British people in employment have earned £5000 less in the past 5 years than they had in the preceding half decade, according to a study conducted by the government this year.
The statistics, released by the Office for National Statistics, indicated that the annual income of the middle fifth salary homes in the country had dropped from £33,000 back in 2007 to only £28,000 last year. Furthermore, total yearly incomes of households have dropped from £38,000 to £32,000, implying that the average consumer has far less disposable income at their behest than they did 5 years ago. The data will undoubtedly be compounded on by cost of living critics who will point to the data as clear evidence that more needs to be done to alleviate the growing financial burden on falling salaries.
Labour leader Ed Miliband had previously warned of a wage squeeze that he argued meant that the amount people were earning every year was declining in actual value. Mr Miliband argued that government intervention was required in the market in order to help individuals combat the rising cost of living and ensure that their wages kept the same level of value as they had done in previous years.
Mr Miliband highlighted that the connection between economic growth, standard of living and actual wages was no longer present and that a change needed to be sparked in the market in order to re-establish correlated values between the three.
The fall in the middle sector of wages is alarming considering recent government policy to promote the meritocratic value of employment over using benefits.
The government would have hoped that the average wage would have risen in the past two years, considering their cuts to the benefits system and their slow ‘rolling back’ of the outstanding welfare system.
The report only covers to the end of the financial year 2011/2012, though commentators have argued that there will be little disparity when looking at equivalent statistics denoting the current financial year.
The publication argued: While GDP per person continued to grow at similar rates between 2004-5 and 2007-8, growth of median household income slowed to a fifth of its previous rate in the years immediately before the start of the economic downturn.”
With the cost of living crisis set to dominate political agenda in months leading up to the 2015 general election, many have argued that the current administrations effectiveness in displaying that this link has been recreated will be of paramount importance to their success in the next two years.
However despite an increase in economic growth recently, the median income for a home in the UK has fallen sharply in the past 5 years.
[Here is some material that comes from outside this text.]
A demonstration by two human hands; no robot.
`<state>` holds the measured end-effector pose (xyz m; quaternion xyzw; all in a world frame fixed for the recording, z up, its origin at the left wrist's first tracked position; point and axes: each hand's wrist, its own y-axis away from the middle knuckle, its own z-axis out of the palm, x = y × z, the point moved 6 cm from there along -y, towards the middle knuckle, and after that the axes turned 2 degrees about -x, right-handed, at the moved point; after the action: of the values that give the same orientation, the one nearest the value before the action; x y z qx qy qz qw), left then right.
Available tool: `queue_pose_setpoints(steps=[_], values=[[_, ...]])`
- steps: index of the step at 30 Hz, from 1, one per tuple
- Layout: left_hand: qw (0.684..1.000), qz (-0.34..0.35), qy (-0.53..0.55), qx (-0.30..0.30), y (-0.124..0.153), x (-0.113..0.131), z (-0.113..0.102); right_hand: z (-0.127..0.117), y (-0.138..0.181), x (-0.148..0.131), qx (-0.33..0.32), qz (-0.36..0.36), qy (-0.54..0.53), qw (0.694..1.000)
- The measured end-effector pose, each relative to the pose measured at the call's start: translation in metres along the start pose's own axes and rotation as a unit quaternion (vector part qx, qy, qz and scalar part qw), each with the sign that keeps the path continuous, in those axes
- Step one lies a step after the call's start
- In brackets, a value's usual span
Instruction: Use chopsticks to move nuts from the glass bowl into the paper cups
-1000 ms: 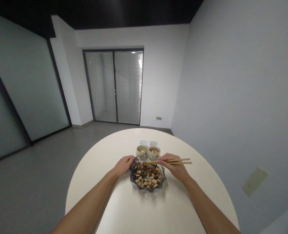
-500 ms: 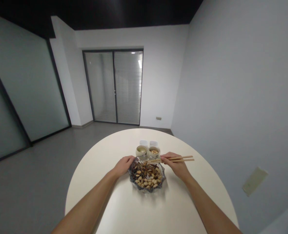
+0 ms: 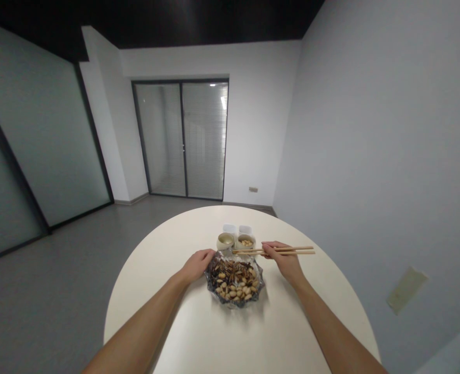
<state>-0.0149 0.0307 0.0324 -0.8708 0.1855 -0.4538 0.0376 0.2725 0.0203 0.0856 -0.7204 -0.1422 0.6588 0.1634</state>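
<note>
My left hand (image 3: 198, 265) grips the left rim of a scalloped clear glass bowl (image 3: 235, 305), its fingertips partly out of sight at the edge. Inside lie pistachios (image 3: 234, 294) towards the front and dark-striped seeds (image 3: 230, 268) towards the back. My right hand (image 3: 286, 261) pinches a pair of wooden chopsticks (image 3: 300, 250), held almost level with the tips pointing left. Those tips hover past the bowl's far rim, in front of two small cups. Whether anything sits between them is too small to tell. The right cup (image 3: 249, 248) holds pale nuts; the left cup (image 3: 219, 242) shows no nuts.
Two small white pieces (image 3: 229, 228), perhaps lids or dishes, lie behind the cups on the round white table (image 3: 167, 249). A wall (image 3: 370, 156) stands close on the right. Glass doors (image 3: 181, 140) are across the room.
My right hand has shifted slightly up and to the right, bringing the chopstick tips from over the bowl's far part towards the cups. My left hand and the bowl stay put.
</note>
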Motion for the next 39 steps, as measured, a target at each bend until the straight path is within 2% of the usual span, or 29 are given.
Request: queue_pose_setpoints(steps=[7,18,27,39], values=[[1.0,0.003,0.003,-0.004,0.0,0.0,0.0,-0.005,-0.004,0.016,0.079,0.043,-0.086,0.992],[1.0,0.003,0.0,-0.004,0.001,0.0,0.0,-0.034,-0.015,0.036,0.217,0.033,-0.157,0.963],[1.0,0.005,-0.005,-0.003,0.0,-0.001,0.0,-0.035,-0.027,0.06,0.227,0.045,-0.149,0.961],[1.0,0.008,0.002,-0.006,0.0,0.0,-0.001,-0.032,-0.031,0.065,0.203,0.041,-0.111,0.972]])
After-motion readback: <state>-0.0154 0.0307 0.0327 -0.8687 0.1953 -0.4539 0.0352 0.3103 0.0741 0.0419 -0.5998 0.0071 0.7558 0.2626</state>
During this period, the entire populace experienced a 3.8% decrease in the median income though this figure is divided into retired and working individuals.
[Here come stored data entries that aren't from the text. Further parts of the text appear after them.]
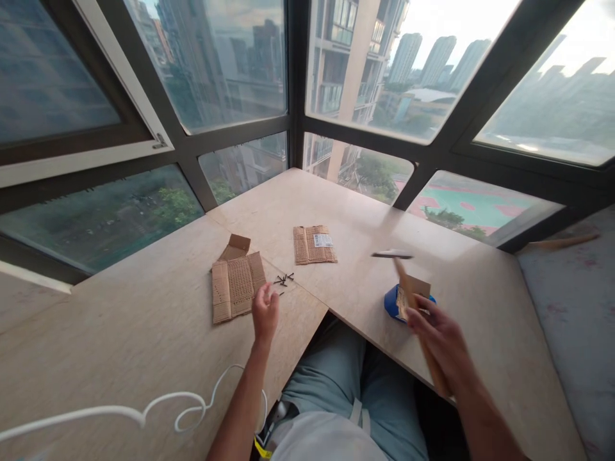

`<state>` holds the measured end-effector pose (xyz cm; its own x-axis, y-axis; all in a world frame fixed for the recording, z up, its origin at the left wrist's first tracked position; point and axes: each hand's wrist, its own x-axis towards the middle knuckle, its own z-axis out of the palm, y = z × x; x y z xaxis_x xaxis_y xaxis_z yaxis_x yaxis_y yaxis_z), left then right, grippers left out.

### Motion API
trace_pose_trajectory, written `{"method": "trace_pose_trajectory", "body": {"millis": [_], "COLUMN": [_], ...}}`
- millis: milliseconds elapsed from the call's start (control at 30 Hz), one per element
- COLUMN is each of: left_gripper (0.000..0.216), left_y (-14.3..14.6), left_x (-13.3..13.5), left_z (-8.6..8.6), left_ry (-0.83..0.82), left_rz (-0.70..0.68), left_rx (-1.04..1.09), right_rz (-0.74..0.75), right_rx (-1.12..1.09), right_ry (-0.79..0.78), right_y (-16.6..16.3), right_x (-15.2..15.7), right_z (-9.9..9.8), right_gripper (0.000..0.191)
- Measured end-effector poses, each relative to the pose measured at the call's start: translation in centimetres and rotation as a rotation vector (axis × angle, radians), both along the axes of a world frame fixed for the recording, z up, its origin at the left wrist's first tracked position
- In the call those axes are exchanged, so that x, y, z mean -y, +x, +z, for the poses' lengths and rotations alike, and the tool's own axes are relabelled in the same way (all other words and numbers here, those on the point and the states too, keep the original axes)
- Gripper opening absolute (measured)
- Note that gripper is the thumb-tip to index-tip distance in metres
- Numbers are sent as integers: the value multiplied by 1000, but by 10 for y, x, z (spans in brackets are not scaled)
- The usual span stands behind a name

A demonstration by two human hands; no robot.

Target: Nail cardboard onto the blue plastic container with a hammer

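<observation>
My right hand [439, 330] is wrapped round the wooden handle of a hammer [403, 282]. The hammer's metal head is raised, blurred, above the right part of the counter. Just behind that hand stands a blue container [393, 303] with cardboard in it, partly hidden by hand and handle. My left hand [265, 312] is closed in a pinch beside a small heap of dark screws or nails [284, 280]. What its fingers hold, if anything, is too small to make out. Left of it lies a flattened piece of brown cardboard [235, 288], with a smaller cardboard flap [234, 246] behind.
Another cardboard piece [314, 244] with a white label lies mid-counter. The pale stone counter [144, 307] bends round a corner below windows, with a gap at its front over my legs. A white cable [158, 400] loops across the left front. A wall [567, 307] bounds the right.
</observation>
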<state>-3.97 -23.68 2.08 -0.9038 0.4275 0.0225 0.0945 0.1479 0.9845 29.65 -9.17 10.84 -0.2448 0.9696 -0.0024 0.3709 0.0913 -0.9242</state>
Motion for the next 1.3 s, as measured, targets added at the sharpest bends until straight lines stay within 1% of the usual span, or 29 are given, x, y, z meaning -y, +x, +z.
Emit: {"method": "trace_pose_trajectory", "body": {"millis": [33,100,133,167,233,267,333,400,500,600,767,833,933,1067,1167,1233,1300], "left_gripper": [37,44,47,49,50,50,50,48,47,42,35,37,42,46,48,48,47], "left_y": [15,43,55,64,73,74,70,62,50,44,42,43,45,54,72,89,108], "left_x": [-4,-10,-12,-13,-15,-16,-16,-14,-11,-10,-10,-9,-10,-18,-28,-34,-36], "left_z": [2,5,6,7,6,4,-1,-8,-19,-25,-25,-22,-14,-2,10,17,25], "left_ry": [62,163,199,217,215,197,150,107,77,73,71,76,104,158,189,207,204], "left_rz": [-86,-271,-338,-378,-400,-388,-358,-342,-334,-307,-302,-317,-327,-348,-428,-512,-603], "left_rx": [174,513,640,718,775,769,739,716,687,650,576,597,648,674,683,682,657], "right_rz": [89,231,285,324,359,358,361,352,347,359,377,376,361,285,198,133,81], "right_rx": [-52,-114,-131,-132,-100,-86,-83,-84,-89,-92,-103,-110,-125,-145,-146,-146,-124], "right_ry": [-70,-164,-173,-147,-16,38,53,55,53,47,47,54,83,199,286,330,323], "right_y": [-34,-94,-118,-139,-170,-181,-196,-206,-214,-219,-222,-221,-214,-195,-171,-152,-131], "right_x": [8,25,33,41,55,61,71,77,82,84,83,83,83,85,85,84,82], "right_z": [-5,-24,-36,-48,-72,-83,-99,-110,-119,-126,-130,-128,-118,-101,-90,-84,-78], "right_gripper": [56,51,46,38,20,15,13,12,13,13,19,22,26,31,39,49,56]}}
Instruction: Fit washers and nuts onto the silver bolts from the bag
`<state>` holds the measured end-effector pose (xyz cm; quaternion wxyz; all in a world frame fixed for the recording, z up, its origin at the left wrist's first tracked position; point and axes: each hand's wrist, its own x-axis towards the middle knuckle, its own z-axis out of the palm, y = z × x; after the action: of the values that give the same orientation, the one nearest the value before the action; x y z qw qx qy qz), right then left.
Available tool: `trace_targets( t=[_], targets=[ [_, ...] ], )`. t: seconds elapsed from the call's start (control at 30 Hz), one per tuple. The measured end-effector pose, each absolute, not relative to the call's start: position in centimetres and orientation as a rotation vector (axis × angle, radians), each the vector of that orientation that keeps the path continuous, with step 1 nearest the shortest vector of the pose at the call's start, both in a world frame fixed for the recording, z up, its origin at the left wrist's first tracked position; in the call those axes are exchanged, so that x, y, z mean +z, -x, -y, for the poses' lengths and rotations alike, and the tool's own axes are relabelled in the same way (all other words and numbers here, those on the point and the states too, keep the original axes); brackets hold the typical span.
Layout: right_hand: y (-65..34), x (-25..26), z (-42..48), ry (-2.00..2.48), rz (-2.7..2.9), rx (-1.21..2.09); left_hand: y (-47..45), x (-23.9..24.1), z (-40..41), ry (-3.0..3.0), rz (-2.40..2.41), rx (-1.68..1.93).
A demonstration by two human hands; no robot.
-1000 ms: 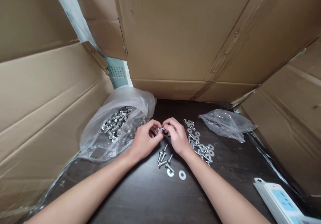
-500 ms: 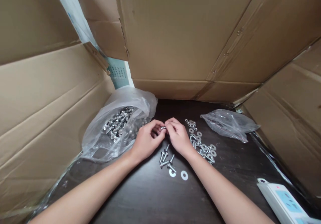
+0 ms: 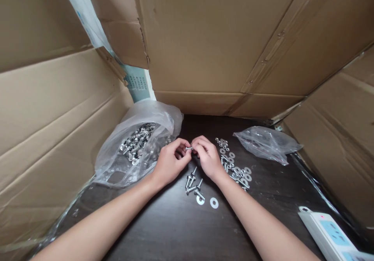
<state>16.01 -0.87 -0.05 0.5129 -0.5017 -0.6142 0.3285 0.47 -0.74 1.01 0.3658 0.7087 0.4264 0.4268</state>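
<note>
A clear bag of bolts (image 3: 137, 144) is seen at the left of the dark worktop (image 3: 175, 230), lying open. Just beside it, the left hand (image 3: 169, 161) and right hand (image 3: 206, 157) are brought together, both pinched on one small bolt (image 3: 188, 149) held above the worktop. Loose bolts (image 3: 193, 185) and two washers (image 3: 207, 201) lie below the hands. Scattered washers (image 3: 233, 163), an emptier bag (image 3: 267, 144) and a power strip (image 3: 330, 233) are noted at the right.
</note>
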Motion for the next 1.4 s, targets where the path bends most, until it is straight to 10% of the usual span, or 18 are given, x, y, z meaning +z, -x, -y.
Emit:
trace_targets(
  t=[1.4],
  targets=[
    [-15.68,-0.13,0.82,1.268,1.398,0.886,-0.6,0.86,0.57,-1.788,-1.146,1.094]
  ],
)
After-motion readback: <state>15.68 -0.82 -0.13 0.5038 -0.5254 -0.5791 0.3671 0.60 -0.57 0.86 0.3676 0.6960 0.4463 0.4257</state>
Working households saw the median income fall by 6.4% in the past 5 years whilst retired homes actually witnessed an increase to 5.1% in the same time. This meant that the average income of a household last year was £32,500, compared to the £37,900 displayed 5 years ago.
Furthermore, during the period between 2007 and 2012, the number of cash benefits being received by households rose from £3100 to £4500.
Growth vs. Real wages
The findings in the study appear to display an alarming trend, with Mr Miliband’s once controversial remarks about the ‘broken link’ between economy and actual wages appearing far more credible.
The disparity in the directions that retired and non-retired households incomes are moving also suggest a certain unfairness in the sense that retired homes are clearly having more done to protect the value of their incomes whilst conversely little seems to have been done to ensure the same effect with homes still in work.
The argument that will dominate political debate in the next few months is whether making all the cuts to benefits and state functions is justifiable in the current financial climate, and whether the intended effects are actually happening at all.
The Treasury have dismissed the statistics illustrated in the report, arguing that wage growth was a natural consequence after the previous recessions and have identified their belief that the same will happen again. They also added that the figures are misleading, as they do not take into account the growing amount of money being taken to pension and national insurance contributions.
Prominent left wing think tank, the Resolution Foundation, rejected this however and has argued:
“It is striking that there was a pronounced slowing in the growth of median household incomes even before the years of economic downturn. It confirms that between 2004 and 2008 income growth slowed to a fifth of its previous rate, even as GDP growth kept up a consistent pace. This underlines Resolution Foundation work highlighting the major slowdown in wages and incomes that occurred well before the great recession.
“The figures also reveal a dramatic generational difference – with the incomes of working-age households falling by more than 6% since 2008 while those of retired households have continued to rise. The pre-crisis slowdown is likely to have been even starker if we looked only at working-age households.